Exercise data -
··········
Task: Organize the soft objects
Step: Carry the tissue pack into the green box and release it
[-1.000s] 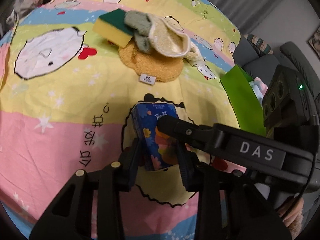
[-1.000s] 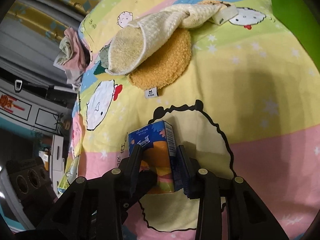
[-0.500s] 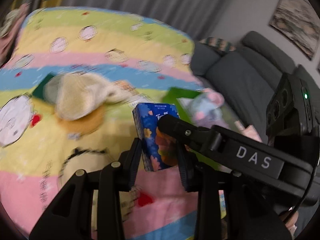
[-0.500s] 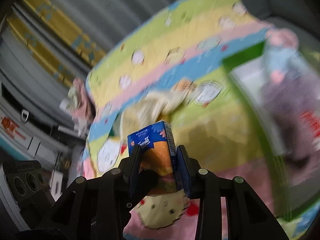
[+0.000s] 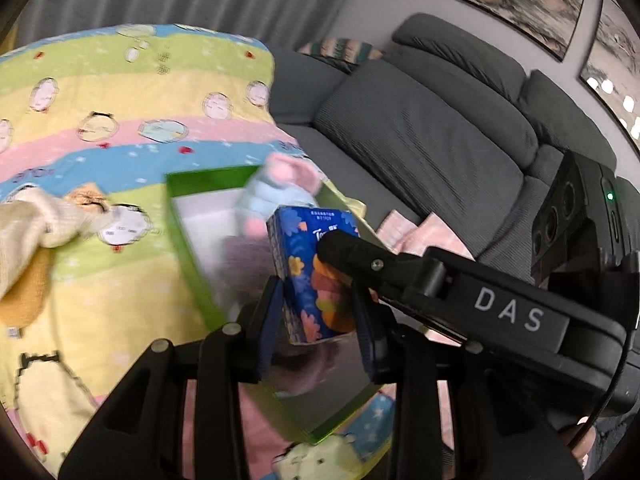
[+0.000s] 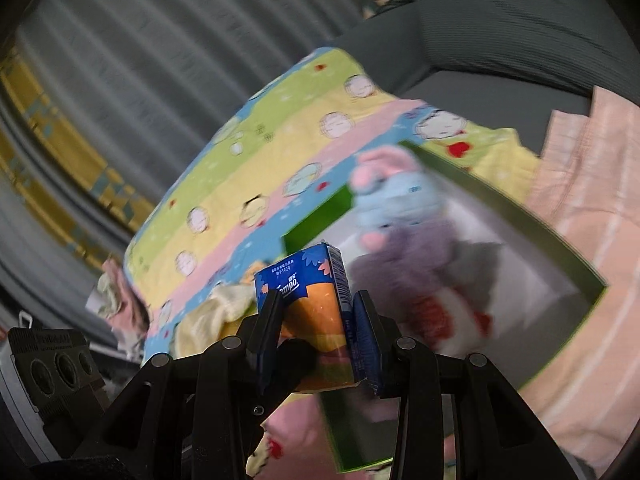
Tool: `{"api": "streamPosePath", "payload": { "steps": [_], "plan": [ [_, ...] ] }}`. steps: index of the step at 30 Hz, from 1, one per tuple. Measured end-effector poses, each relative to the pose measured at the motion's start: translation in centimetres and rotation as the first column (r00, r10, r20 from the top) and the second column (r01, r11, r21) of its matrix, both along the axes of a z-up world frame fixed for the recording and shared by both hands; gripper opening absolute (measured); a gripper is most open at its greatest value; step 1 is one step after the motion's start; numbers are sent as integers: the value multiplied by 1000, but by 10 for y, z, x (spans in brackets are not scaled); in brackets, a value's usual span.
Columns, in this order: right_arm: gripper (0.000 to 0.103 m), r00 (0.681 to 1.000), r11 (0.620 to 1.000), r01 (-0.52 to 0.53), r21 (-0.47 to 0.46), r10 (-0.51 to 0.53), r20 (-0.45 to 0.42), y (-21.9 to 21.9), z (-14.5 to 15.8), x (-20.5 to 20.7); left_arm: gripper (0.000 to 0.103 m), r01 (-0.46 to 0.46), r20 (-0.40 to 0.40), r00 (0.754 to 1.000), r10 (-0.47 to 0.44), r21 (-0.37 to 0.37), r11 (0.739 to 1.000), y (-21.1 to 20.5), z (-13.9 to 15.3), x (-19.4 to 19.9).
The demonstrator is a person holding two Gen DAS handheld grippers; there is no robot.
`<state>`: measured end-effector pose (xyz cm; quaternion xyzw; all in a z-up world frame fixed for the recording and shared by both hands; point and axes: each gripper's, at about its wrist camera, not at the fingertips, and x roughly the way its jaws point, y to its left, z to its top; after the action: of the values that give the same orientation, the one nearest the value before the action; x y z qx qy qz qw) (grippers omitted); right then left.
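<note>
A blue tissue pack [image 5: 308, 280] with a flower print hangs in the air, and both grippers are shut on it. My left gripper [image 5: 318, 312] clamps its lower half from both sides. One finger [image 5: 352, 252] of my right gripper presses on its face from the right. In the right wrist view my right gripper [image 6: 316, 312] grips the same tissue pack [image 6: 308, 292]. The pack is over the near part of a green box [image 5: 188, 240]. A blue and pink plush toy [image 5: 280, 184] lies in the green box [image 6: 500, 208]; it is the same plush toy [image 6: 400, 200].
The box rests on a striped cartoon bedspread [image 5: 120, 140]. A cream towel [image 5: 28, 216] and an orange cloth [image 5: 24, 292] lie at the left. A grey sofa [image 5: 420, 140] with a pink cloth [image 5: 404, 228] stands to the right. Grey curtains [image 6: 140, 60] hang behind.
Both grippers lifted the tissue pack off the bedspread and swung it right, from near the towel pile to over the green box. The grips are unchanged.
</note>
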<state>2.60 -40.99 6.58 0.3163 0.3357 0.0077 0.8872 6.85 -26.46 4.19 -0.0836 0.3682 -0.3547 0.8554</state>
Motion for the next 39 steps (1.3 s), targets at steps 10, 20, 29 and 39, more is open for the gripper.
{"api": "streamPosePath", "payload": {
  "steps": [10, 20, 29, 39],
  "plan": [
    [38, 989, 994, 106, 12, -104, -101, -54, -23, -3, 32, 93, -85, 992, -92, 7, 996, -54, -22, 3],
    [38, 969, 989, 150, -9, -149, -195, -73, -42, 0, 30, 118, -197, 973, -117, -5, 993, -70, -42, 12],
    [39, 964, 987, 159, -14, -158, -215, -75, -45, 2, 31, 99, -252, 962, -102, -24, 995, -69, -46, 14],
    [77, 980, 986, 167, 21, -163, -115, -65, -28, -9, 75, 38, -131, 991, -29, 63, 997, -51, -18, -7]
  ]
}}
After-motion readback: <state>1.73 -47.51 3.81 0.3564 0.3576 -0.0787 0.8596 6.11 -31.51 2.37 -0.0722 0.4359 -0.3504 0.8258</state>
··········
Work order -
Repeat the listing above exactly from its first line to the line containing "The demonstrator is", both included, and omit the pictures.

Exercise answer -
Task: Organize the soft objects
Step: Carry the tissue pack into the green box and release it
[-1.000s] 
[-1.000s] 
[-0.500s] 
[-0.500s] 
[+0.000s] 
[+0.000s] 
Tool: `{"api": "streamPosePath", "payload": { "steps": [_], "plan": [ [_, ...] ] }}`. steps: index of the step at 30 Hz, from 1, one per tuple. Measured end-effector poses, each relative to the pose measured at the motion's start: translation in centimetres and rotation as the first column (r00, r10, r20 from the top) and the second column (r01, r11, r21) of its matrix, both along the axes of a z-up world frame fixed for the recording and shared by both hands; gripper opening absolute (measured); a gripper is most open at its greatest value; step 1 is one step after the motion's start; numbers are sent as integers: the value multiplied by 1000, but by 10 for y, z, x (spans in brackets are not scaled); in brackets, a value's usual span.
Columns, in this order: right_arm: gripper (0.000 to 0.103 m), r00 (0.681 to 1.000), r11 (0.620 to 1.000), r01 (-0.52 to 0.53), r21 (-0.47 to 0.46), r10 (-0.51 to 0.53), r20 (-0.45 to 0.42), y (-21.9 to 21.9), z (-14.5 to 15.8), x (-20.5 to 20.7); left_arm: gripper (0.000 to 0.103 m), r01 (-0.46 to 0.46), r20 (-0.40 to 0.40), r00 (0.754 to 1.000), r10 (-0.47 to 0.44), r21 (-0.37 to 0.37), r11 (0.739 to 1.000), y (-21.1 to 20.5), z (-13.9 to 15.3), x (-19.4 to 19.9).
The demonstrator is a person holding two Gen DAS handheld grippers; there is no robot.

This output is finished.